### Exercise aim:
Retrieve every line of the data holding the word "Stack".

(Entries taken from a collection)
+++

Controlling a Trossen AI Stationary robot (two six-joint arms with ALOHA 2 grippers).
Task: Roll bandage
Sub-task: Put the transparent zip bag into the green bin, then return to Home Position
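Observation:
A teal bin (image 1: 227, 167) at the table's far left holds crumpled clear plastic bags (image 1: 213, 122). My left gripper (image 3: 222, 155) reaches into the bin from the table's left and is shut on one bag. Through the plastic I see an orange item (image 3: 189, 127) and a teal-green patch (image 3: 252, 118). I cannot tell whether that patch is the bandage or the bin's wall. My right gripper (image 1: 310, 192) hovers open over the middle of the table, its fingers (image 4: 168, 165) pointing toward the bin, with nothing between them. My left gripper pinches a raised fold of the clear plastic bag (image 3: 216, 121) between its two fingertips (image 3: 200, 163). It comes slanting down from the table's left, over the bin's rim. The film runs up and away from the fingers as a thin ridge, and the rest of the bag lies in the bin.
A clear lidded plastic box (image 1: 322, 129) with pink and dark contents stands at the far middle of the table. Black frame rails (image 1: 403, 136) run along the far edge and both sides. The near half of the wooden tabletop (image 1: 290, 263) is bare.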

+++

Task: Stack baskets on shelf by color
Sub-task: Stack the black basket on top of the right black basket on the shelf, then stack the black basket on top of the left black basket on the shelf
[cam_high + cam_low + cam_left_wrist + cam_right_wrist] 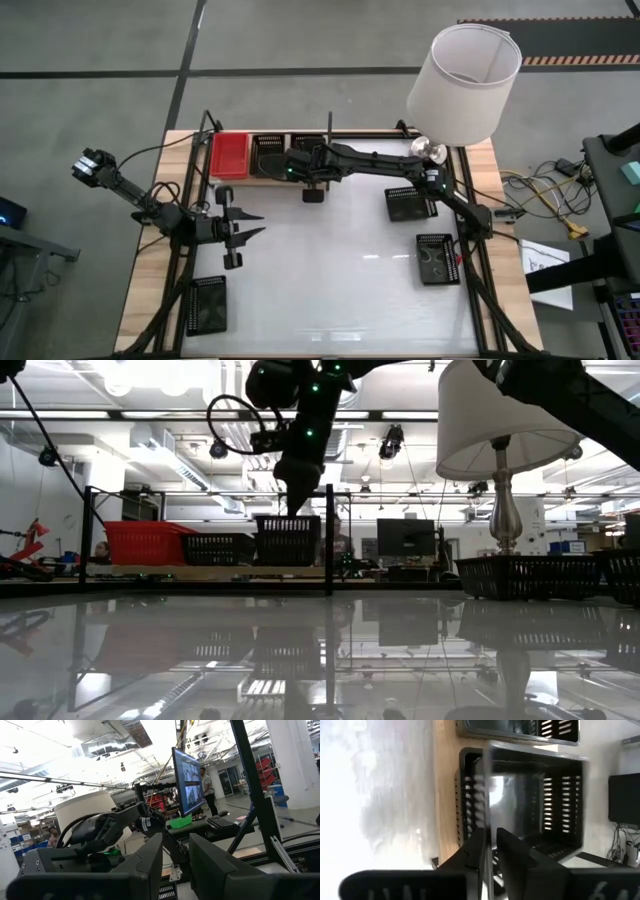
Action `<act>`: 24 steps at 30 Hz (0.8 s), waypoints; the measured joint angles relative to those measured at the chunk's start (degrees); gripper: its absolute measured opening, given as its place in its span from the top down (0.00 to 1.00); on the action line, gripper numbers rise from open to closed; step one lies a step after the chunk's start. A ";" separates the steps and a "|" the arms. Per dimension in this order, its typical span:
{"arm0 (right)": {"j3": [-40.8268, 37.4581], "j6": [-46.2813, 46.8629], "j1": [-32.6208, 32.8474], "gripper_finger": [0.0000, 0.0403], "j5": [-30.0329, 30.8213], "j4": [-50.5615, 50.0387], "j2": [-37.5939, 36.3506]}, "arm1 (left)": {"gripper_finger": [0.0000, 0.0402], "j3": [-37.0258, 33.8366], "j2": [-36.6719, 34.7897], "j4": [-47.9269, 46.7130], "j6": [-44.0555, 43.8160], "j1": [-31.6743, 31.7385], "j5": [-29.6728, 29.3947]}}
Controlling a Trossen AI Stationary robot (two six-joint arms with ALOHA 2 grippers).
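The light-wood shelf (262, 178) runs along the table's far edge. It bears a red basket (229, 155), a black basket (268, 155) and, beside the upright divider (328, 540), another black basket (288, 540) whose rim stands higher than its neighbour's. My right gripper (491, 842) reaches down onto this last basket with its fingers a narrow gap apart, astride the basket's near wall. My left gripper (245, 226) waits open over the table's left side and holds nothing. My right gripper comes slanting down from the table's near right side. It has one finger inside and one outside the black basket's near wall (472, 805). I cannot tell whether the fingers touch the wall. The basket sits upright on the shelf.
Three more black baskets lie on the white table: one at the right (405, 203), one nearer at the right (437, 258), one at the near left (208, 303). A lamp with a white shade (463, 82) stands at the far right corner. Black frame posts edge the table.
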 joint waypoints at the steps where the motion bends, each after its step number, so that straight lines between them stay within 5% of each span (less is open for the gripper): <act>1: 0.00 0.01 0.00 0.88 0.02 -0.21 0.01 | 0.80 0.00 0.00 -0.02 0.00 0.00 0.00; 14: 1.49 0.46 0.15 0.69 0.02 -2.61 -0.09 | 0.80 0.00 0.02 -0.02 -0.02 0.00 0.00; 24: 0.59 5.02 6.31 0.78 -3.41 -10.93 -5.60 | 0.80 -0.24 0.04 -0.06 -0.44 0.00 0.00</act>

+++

### Answer to the problem:
Task: Stack baskets on shelf by color
Sub-task: Stack the black basket on top of the right black basket on the shelf, then stack the black basket on top of the left black basket on the shelf

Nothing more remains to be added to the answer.